Kratom: The Real Problem With This Botanical Drug
Kratom (Mitragyna speciosa), the coffee-like tree is increasingly being seen as a threat to public health because of its alleged link to overdose deaths and has no medical uses or benefit, argues the U.S. Drug Enforcement Administration (DEA).
In the same breath, however, the DEA can’t classify kratom as a banned Schedule I drug because it can’t uniquely implicate kratom as the main cause of the more than 90 deaths associated with its use. What is known is these deaths were caused by kratom being mixed with other banned drugs such as cocaine.
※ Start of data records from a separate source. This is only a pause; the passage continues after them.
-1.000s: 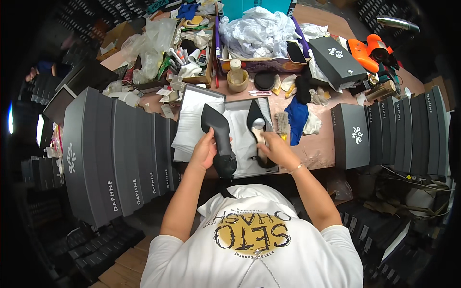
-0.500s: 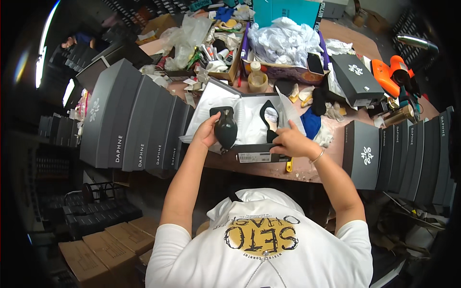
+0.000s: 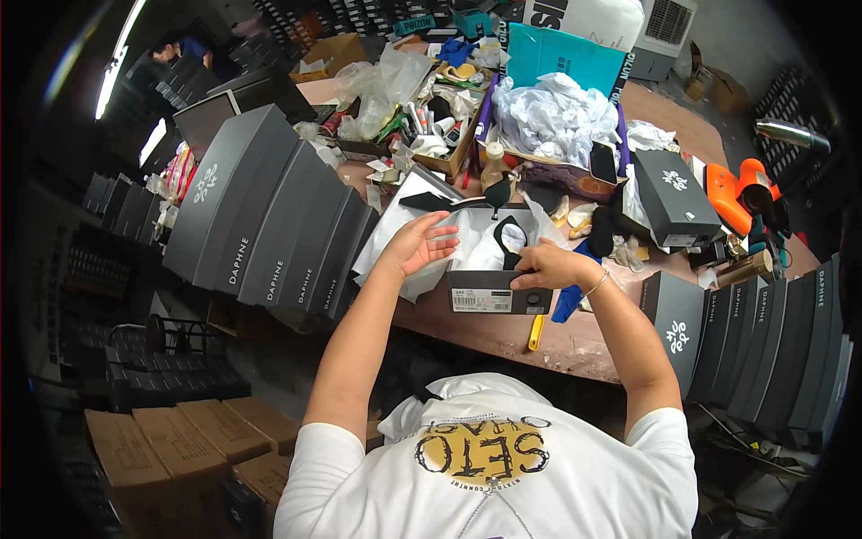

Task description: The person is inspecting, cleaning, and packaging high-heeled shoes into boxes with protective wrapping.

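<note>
Cluttered table: one black shoe is gripped in box by right hand; left hand spread open on tissue; packing seems half done.

Bright, even light falls on my table from above, and the white tissue almost blows out. A strip lamp glares at the upper left and smears into a streak. My forearms cast only soft shadows. Below the table edge everything sinks into gloom; the cartons are dim. The fisheye bends the row of grey boxes, and the corners go black. The centre is sharp, the rim soft.
</note>
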Available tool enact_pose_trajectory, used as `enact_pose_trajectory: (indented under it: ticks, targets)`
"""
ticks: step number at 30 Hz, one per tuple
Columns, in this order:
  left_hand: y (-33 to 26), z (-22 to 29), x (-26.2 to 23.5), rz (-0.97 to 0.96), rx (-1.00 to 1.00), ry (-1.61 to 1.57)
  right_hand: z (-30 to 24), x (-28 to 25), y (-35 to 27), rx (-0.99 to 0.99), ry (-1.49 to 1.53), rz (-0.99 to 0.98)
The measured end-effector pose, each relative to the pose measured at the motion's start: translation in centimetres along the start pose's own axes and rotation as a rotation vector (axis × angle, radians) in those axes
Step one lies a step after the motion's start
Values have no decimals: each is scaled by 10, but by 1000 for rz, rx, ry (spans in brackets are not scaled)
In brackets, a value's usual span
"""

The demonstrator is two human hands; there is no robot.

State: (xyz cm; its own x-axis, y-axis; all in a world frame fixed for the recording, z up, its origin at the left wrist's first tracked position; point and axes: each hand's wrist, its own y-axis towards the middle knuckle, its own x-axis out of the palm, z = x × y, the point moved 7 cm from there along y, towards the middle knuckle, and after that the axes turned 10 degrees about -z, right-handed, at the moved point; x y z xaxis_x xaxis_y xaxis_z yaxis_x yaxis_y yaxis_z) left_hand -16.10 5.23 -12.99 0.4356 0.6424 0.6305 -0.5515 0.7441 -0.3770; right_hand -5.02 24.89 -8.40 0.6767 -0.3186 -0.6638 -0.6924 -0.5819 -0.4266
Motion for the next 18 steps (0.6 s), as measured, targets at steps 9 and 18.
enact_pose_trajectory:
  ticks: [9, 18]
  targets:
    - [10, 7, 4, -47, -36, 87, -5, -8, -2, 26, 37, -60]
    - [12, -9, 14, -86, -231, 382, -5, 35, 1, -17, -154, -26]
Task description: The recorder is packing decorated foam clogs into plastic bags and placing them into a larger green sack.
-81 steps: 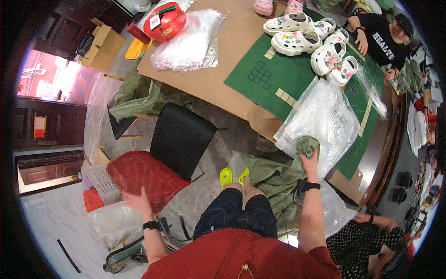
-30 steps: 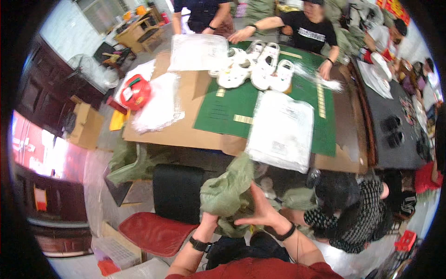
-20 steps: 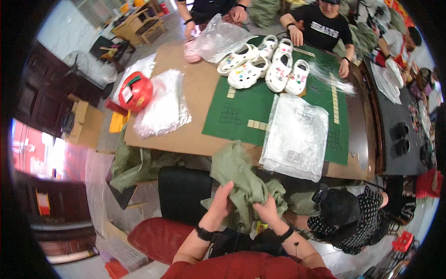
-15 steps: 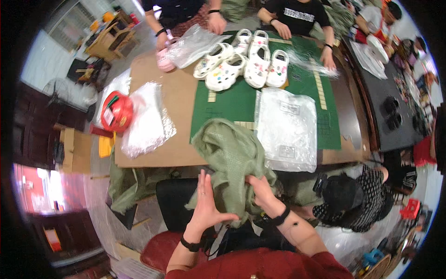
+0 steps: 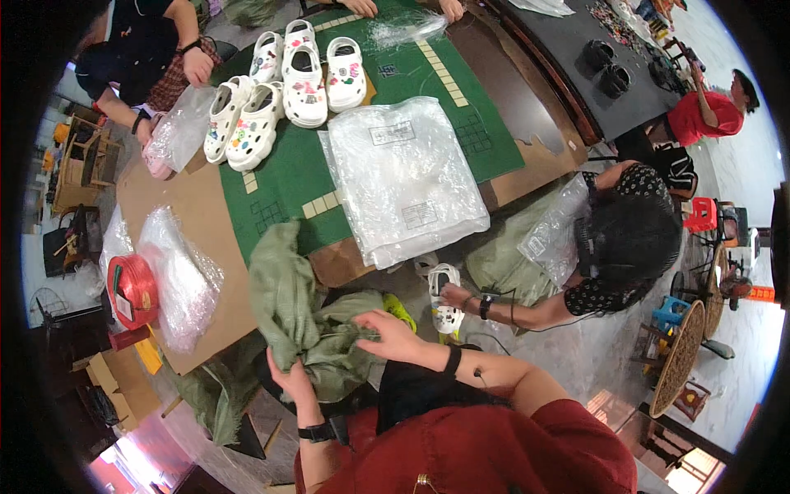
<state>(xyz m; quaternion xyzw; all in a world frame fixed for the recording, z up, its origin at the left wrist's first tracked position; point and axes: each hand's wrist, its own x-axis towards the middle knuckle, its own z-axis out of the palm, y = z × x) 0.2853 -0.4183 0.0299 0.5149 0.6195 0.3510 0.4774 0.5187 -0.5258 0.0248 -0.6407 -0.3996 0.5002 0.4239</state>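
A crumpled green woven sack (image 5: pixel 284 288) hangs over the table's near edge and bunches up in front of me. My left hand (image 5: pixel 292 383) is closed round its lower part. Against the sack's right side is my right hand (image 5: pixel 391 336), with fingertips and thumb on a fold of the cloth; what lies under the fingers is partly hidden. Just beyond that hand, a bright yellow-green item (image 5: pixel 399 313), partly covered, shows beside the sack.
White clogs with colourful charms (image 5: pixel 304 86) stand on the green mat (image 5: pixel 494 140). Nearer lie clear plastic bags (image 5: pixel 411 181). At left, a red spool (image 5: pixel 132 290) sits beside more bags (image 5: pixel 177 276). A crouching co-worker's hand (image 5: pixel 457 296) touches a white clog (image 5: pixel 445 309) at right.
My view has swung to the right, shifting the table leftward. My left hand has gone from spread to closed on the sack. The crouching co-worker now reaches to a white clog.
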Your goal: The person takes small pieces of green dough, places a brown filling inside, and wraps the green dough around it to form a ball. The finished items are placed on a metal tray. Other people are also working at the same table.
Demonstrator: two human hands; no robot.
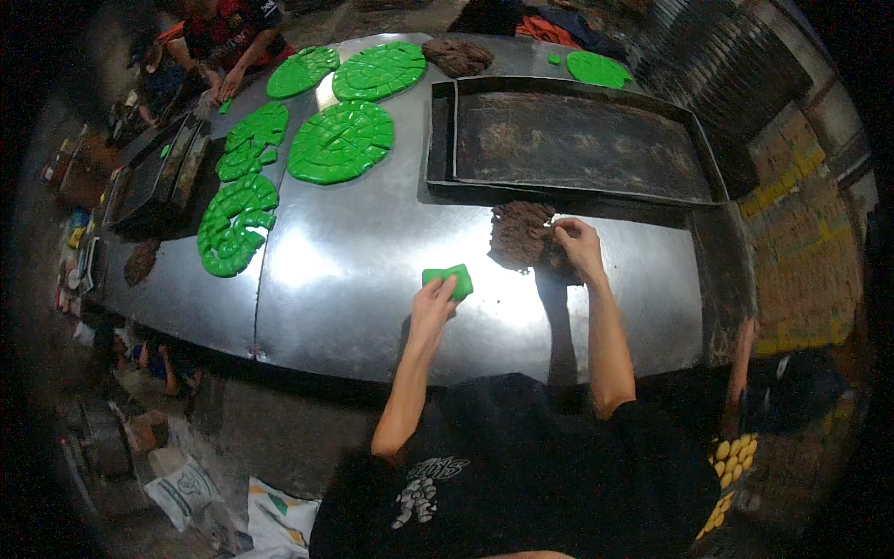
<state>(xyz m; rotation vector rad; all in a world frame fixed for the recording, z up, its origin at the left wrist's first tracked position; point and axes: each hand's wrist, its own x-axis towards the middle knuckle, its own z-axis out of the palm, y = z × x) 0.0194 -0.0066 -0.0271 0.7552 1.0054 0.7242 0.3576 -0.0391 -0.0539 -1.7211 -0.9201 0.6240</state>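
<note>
A piece of bright green dough (461, 282) is in my left hand (432, 309), pinched between thumb and fingers just above the metal table (354, 317). My right hand (581, 246) is at the right edge of a crumbly brown paste heap (518, 235), its fingertips closed together against the paste. How much paste they grip is hidden. Small brown crumbs lie around the heap, which sits on the shiny tabletop just in front of a dark rectangular tray (577, 130).
Flat rounds of scored green dough (341, 142) lie across the left and far table. Another brown mound (456, 57) is at the far edge. Another person's hands (223, 86) work at the far left corner, near dark metal trays (154, 177). Stacked cartons (796, 233) stand at right.
</note>
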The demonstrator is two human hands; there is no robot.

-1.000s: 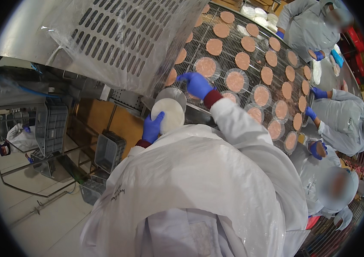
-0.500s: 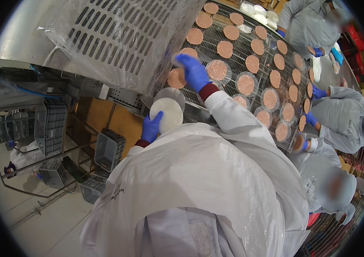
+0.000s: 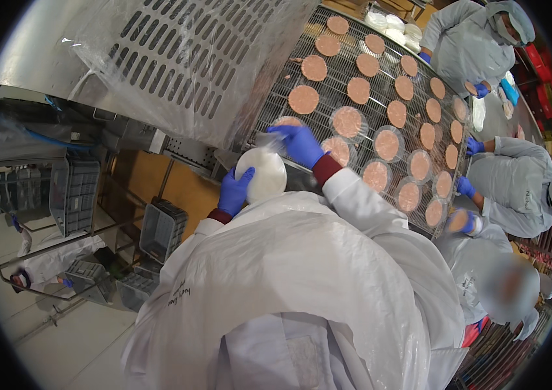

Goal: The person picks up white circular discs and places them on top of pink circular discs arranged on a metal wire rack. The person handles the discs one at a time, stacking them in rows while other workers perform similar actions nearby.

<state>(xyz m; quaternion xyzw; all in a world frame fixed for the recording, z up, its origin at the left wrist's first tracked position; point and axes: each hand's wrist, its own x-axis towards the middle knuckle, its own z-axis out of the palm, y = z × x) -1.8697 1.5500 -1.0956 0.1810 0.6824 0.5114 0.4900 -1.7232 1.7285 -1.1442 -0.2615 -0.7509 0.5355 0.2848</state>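
Note:
My left hand (image 3: 234, 190), in a blue glove, grips a stack of round white discs (image 3: 267, 177) in front of my apron, thumb on top. Just above the stack is my gloved right hand (image 3: 302, 146), its fingers closed on a thin, clear film disc (image 3: 273, 141) that is smeared by motion. Partly hidden behind that hand lies a round pink meat patty (image 3: 289, 121) on the wire-mesh conveyor belt (image 3: 337, 49). Several patties stand in rows there; some, such as the near patty (image 3: 337, 149), have a clear film disc around or over them.
A slotted metal guard (image 3: 172, 52) wrapped in clear plastic borders the belt on the left. Grey crates (image 3: 162, 227) stand on racks at lower left. Several co-workers, including one person in grey (image 3: 510, 182), work along the belt's right side. White stacks (image 3: 393, 23) lie at the far end.
My right hand has come back from over the patties toward the stack, now with blurred film in its fingers. The patties have shifted slightly in view. My left hand stays with the stack.

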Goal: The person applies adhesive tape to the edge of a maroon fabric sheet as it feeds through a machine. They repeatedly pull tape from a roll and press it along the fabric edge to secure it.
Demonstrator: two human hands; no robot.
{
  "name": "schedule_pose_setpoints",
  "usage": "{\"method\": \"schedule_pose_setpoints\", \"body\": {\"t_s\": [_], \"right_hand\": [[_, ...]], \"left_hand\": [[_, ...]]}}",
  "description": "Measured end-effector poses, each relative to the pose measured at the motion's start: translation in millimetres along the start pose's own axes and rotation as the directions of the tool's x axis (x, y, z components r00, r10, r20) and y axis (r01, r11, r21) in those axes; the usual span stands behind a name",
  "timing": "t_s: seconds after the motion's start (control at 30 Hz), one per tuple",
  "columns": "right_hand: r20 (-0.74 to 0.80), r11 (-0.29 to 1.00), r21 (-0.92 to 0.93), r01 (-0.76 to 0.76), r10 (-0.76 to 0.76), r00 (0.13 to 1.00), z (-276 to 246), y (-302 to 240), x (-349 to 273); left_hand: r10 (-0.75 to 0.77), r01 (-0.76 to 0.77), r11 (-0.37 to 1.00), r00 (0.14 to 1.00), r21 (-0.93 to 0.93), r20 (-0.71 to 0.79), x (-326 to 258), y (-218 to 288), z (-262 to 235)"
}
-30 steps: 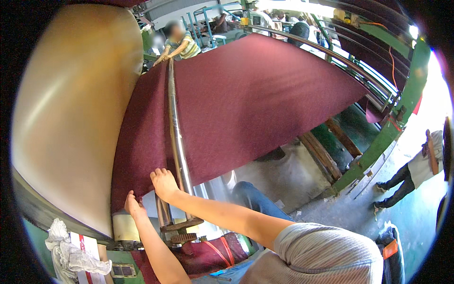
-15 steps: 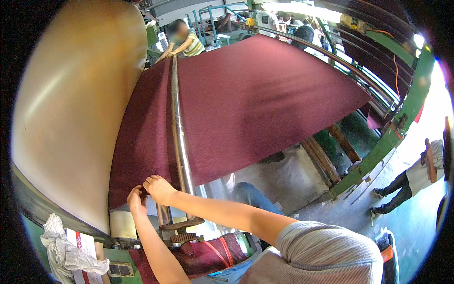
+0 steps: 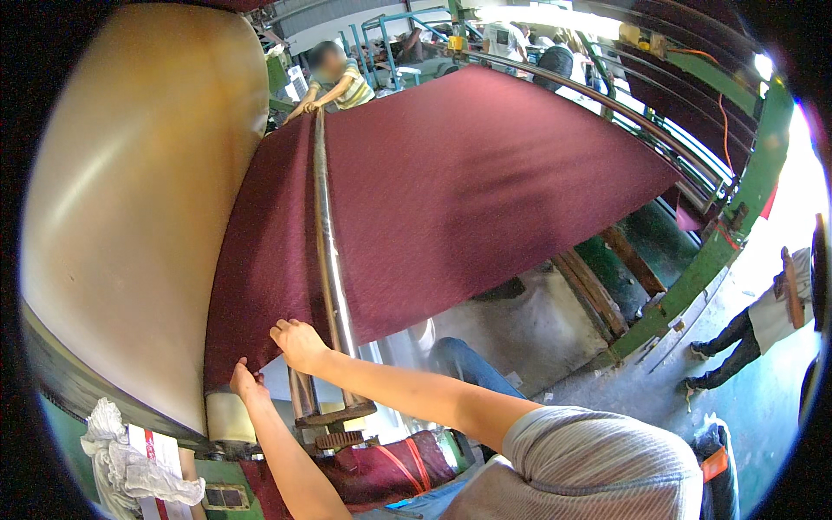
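Where hands pinch maroon fabric, seemingly.

Textile mill, big roller, maroon fabric

Below my big tan drum, at the lower left, a crumpled clear plastic bag lies against a white label strip with a red stripe. Just right of them, under the drum's end, sits a small rectangular grey plate on green metal.
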State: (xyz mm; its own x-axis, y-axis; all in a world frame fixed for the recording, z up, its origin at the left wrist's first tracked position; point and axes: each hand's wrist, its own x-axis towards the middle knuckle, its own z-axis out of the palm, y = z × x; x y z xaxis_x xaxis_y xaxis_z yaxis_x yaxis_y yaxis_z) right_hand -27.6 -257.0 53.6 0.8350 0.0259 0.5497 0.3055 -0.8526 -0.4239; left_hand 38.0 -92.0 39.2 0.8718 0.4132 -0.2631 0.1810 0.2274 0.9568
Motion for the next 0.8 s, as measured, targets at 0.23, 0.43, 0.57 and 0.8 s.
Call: {"method": "schedule_pose_setpoints", "body": {"t_s": [0.23, 0.43, 0.57, 0.8], "right_hand": [[-0.035, 0.953, 0.092, 0.287, -0.285, 0.958, -4, -10, -5], [-0.098, 0.996, 0.050, 0.069, -0.064, 0.993, -3, -2, 2], [-0.154, 0.996, 0.027, -0.079, 0.083, 0.985, -2, 4, 1], [0.010, 0.975, -0.031, 0.222, -0.222, 0.975, 0, 1, -1]], "left_hand": [[0.024, 0.007, 0.998, 0.879, -0.063, 0.476, 1, -13, 2], [0.002, -0.016, 0.992, 0.994, 0.128, 0.108, -5, -5, 6], [-0.041, 0.040, 0.994, 0.999, 0.104, 0.005, -3, -1, 5], [0.024, -0.018, 0.999, 0.993, 0.049, -0.113, 2, -9, 2]]}}
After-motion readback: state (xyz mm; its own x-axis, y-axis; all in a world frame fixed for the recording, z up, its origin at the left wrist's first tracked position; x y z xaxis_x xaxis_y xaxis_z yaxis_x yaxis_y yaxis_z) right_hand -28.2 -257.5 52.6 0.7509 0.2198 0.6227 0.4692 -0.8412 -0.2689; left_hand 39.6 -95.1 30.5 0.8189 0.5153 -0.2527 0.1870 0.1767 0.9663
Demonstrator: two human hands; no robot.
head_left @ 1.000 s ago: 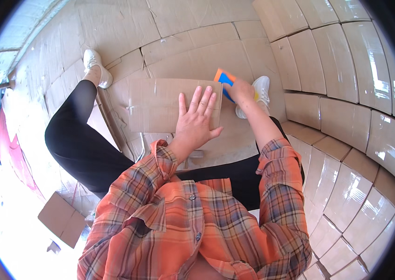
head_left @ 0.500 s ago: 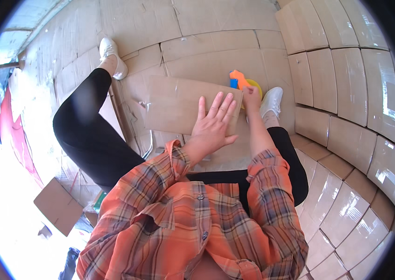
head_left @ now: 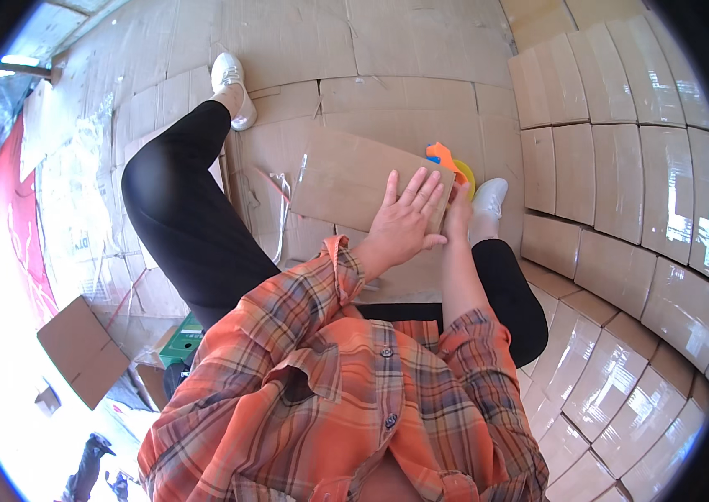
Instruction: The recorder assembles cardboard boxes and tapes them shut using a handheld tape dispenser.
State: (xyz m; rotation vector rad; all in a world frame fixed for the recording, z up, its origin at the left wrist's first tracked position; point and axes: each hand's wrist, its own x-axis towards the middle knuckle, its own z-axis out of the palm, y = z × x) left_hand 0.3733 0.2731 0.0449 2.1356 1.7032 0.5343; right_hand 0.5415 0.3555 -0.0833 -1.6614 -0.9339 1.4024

While kratom might not pass the very strict scientific standards applied to drugs in the U.S., this substance has a history of beneficial uses behind it
Thais, Indonesians, Malaysians, and Papuans have used kratom for hundreds of years to treat coughs, diarrhea, opiate withdrawal, and chronic pain. They’re also using kratom to boost energy and sexual desire.
In the U.S. and despite federal protestations, kratom is being used more and more by people self-treating chronic pain, by those treating acute withdrawal from opiates and those seeking alternatives to prescription medications.
The DEA has recently placed kratom on its Drugs and Chemicals of Concern list but hasn’t labeled it as a controlled substance. It seems bent on classifying kratom as a Schedule I controlled substance like heroin and methamphetamines despite the dearth of valid scientific information about kratom.
Should the DEA let it a getaway? This will mean legal access to kratom will be almost impossible. It will also mean the rise of bootleg kratom of unknown safety and quality produced by uncertified firms. Taken together, classifying kratom as a dangerous drug will likely prevent people from trying it at all.